__Activity__:
Here the job is to transcribe the data exactly while omitting the images.

__Given information__:

---*---

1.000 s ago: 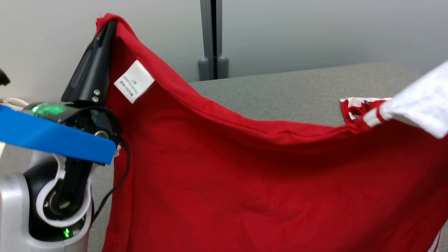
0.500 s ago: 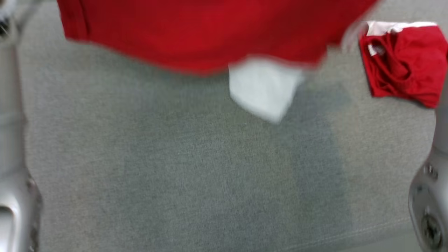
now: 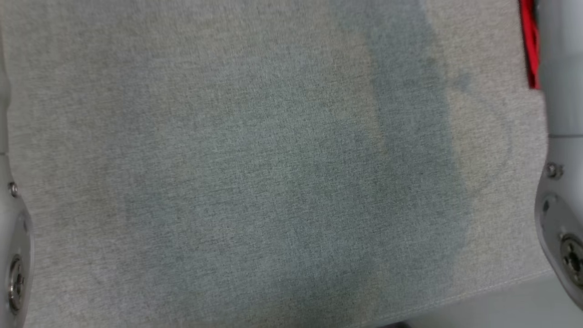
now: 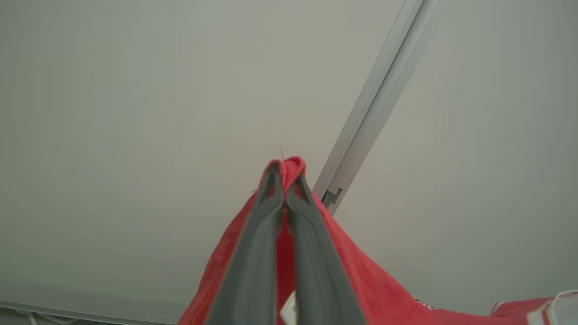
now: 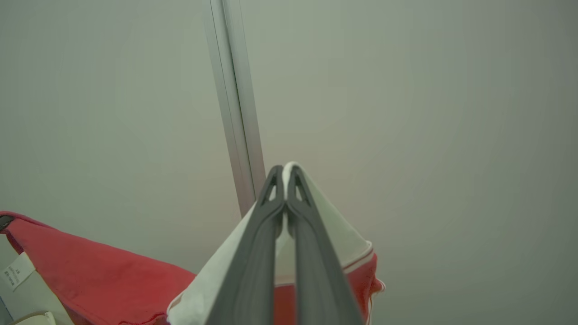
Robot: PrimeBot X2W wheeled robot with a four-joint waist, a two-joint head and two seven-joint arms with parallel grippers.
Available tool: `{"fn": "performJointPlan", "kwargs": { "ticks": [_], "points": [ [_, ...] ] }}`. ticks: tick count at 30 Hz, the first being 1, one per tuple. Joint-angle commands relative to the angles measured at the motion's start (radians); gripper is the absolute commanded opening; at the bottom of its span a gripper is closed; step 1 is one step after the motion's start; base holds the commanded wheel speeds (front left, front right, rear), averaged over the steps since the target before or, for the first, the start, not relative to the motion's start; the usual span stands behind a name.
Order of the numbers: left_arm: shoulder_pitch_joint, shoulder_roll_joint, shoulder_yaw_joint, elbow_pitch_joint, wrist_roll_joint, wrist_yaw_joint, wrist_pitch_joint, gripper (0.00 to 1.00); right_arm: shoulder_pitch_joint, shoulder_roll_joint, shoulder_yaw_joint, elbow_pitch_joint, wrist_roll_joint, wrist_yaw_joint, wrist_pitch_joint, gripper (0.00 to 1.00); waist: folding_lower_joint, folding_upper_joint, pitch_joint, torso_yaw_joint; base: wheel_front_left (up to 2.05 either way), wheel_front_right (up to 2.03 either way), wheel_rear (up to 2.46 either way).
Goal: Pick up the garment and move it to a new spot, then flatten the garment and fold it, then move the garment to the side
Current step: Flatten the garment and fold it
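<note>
Garment pinched aloft, left hand, right hand

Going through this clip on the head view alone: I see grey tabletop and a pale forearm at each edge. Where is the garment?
Observer: Up in the air. The left pincer is shut on a red corner of the garment, with a pale wall behind it.
Operator: And the other arm?
Observer: The right pincer is shut on the garment's white section.
Operator: Pulled taut?
Observer: No. The red top edge dips between the two grips, and a white label shows near the left one.
</note>
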Motion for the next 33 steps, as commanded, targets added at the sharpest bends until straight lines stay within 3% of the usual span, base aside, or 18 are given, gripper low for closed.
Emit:
{"fn": "performJointPlan", "kwargs": {
  "ticks": [1,7,15,20,28,33],
  "points": [
    [0.007,0.004,0.002,0.013,-0.002,-0.005,-0.014,0.0,0.02,-0.007,0.006,0.008,0.019,0.001,-0.01,0.0,-0.0005,-0.0006,0.021,0.01,0.0,0.0,0.0],
    [0.037,0.012,-0.01,0.136,0.006,-0.04,-0.077,0.0,0.079,-0.005,0.067,0.012,0.089,0.001,-0.017,0.0,-0.0005,-0.0006,0.075,-0.003,0.0,0.0,0.0],
    [0.087,0.005,-0.014,0.159,-0.024,-0.076,-0.107,0.0,0.225,-0.004,0.103,-0.144,0.125,0.001,-0.016,0.0,-0.0005,-0.0006,0.072,-0.002,0.0,0.0,0.0],
    [0.195,0.013,-0.02,0.056,-0.089,-0.084,-0.111,0.0,0.402,-0.027,0.09,-0.289,0.162,0.001,-0.017,0.0,-0.0005,-0.0006,0.016,0.011,0.0,0.0,0.0],
    [0.549,0.05,-0.055,-0.165,-0.165,-0.081,-0.112,0.0,0.765,-0.092,0.084,-0.515,0.255,0.001,-0.017,0.0,-0.0005,-0.0006,-0.14,0.049,0.0,0.0,0.0],
    [0.787,0.021,-0.057,-0.247,-0.186,-0.081,-0.111,0.0,1.003,-0.12,0.104,-0.63,0.311,0.001,-0.016,0.0,-0.0005,-0.0006,-0.243,0.064,0.0,0.0,0.0]
  ]
}}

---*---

__Exercise output__:
1.000 s ago: 
0.500 s ago: 
now: 
now: 
now: 
Robot: PrimeBot X2W wheeled robot with a four-joint waist, a two-joint head and two seven-joint arms with parallel grippers.
Available tool: `{"fn": "performJointPlan", "kwargs": { "ticks": [_], "points": [ [_, ...] ] }}`. ticks: tick count at 30 Hz, the first being 1, one per tuple. Joint-angle commands relative to the angles measured at the motion's start (radians); gripper is the absolute commanded opening; at the bottom of its span a gripper is closed; step 1 is one step after the motion's start; base holds the commanded wheel speeds (front left, front right, rear), averaged over the steps since the target before or, for the first, the start, not relative to the motion's start; the usual span stands behind a name.
Order of the numbers: left_arm: shoulder_pitch_joint, shoulder_roll_joint, shoulder_yaw_joint, elbow_pitch_joint, wrist_roll_joint, wrist_yaw_joint, wrist_pitch_joint, gripper (0.00 to 1.00); right_arm: shoulder_pitch_joint, shoulder_roll_joint, shoulder_yaw_joint, elbow_pitch_joint, wrist_roll_joint, wrist_yaw_joint, wrist_pitch_joint, gripper (0.00 to 1.00); waist: folding_lower_joint, folding_upper_joint, pitch_joint, torso_yaw_joint; base: wheel_front_left (up to 2.05 either way), wheel_front_right (up to 2.03 either way), wheel_rear (up to 2.46 either way).
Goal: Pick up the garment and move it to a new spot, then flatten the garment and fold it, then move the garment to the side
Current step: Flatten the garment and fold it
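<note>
Garment pinched aloft, left hand, right hand

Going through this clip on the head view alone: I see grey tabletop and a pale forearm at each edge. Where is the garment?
Observer: Up in the air. The left pincer is shut on a red corner of the garment, with a pale wall behind it.
Operator: And the other arm?
Observer: The right pincer is shut on the garment's white section.
Operator: Pulled taut?
Observer: No. The red top edge dips between the two grips, and a white label shows near the left one.
</note>
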Motion for the next 33 steps, as commanded, targets added at the sharpest bends until straight lines stay within 3% of the usual span, base aside, or 18 are given, gripper low for closed.
Emit:
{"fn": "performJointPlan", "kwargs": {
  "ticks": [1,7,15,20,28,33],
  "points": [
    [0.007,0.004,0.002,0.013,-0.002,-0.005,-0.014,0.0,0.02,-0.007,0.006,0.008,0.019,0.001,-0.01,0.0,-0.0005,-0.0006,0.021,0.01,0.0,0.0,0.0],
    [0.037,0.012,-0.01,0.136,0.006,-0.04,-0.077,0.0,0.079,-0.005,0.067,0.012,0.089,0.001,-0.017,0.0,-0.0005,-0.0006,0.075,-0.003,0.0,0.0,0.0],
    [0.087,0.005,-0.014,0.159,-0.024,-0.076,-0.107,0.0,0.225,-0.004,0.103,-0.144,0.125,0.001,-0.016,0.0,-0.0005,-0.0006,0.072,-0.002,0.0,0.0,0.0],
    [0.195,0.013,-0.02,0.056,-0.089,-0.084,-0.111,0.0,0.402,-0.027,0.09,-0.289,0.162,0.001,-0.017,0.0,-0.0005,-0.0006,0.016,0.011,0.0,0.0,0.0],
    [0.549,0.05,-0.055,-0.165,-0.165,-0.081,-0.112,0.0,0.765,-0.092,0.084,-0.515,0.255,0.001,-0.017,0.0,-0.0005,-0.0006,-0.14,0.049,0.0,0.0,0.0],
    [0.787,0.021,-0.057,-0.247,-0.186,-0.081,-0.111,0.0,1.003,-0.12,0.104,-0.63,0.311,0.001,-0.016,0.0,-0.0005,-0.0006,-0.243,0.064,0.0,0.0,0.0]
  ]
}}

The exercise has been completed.